ASSIGNED TASK: Lines before the one containing "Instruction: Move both" are excluded; print that line and every line after it through the end of the material below, exactly.

SUPPLIED MATERIAL:
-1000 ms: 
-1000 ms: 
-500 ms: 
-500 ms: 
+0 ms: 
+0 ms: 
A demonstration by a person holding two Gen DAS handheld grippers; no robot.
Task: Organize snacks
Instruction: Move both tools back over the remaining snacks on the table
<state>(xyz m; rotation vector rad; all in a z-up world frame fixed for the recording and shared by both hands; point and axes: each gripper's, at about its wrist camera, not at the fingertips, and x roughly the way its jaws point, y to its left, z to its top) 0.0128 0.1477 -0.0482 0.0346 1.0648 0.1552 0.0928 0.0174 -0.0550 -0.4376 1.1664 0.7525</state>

TASK SOLUTION:
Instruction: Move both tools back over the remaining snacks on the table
<state>(xyz m; rotation vector rad; all in a z-up world frame fixed for the recording and shared by both hands; point and axes: each gripper's, at about its wrist camera, not at the fingertips, and x roughly the way its jaws point, y to its left, z to its top) 0.0128 0.1477 -0.0482 0.0346 1.0648 0.1552 0.0928 0.0174 -0.0550 -0.4376 1.1664 0.7525</state>

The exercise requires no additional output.